Today was nice and balanced. I spent the pre-noon hours working on two website projects. I spent the early afternoon reading two more of the fourteen stories written by my MFA classmates. The later afternoon was spent doing various things while waiting for Stephanie to finish reading Harry Potter and The Order of the Phoenix and then there was dinner, a trip to Staples, and a jaunt out into the merry Merrimack Valley with my good friend Jon.
It occurred to me during my trip out with JonMartin that I have been using the phrase, "I know not." an awful lot lately. I’m not sure why this is and I’m not sure if I’ve mentioned it before. But, I feel satisfied having mentioned it now.
Another thing that occurred to me while I was out with Jon was how strange it is that, while as a writer I am, for the most part, obsessed with sexuality and relationships, my one overwhelming writerly desire of late is to write about my family history.
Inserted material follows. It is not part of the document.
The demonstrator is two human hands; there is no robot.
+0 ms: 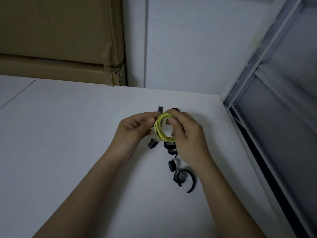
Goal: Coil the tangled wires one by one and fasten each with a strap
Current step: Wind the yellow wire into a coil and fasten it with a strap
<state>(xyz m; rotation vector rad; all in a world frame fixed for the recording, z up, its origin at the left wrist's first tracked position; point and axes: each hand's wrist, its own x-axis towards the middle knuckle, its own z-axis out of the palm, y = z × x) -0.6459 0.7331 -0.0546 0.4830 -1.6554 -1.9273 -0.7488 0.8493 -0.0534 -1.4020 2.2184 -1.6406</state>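
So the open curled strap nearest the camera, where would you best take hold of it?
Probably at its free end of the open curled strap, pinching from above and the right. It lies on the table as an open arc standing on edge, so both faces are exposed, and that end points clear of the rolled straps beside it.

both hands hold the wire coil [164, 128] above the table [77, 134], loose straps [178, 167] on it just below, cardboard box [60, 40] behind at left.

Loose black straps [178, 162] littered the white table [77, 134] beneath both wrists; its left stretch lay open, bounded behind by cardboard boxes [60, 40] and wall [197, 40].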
How are those two things related? Is it important that they be related? Am I better off that I have such wide-ranging interests?
I must clarify that these wonderings did not cause me confusion or pain. They were just wonderings. We spent some time in Borders and in Barnes & Noble and being around books always makes me wonder about my own writing.
I wonder, if I put out my three screenplays as a second book… A) Would people buy it? B) Would sales of the second book drive up sales of the first?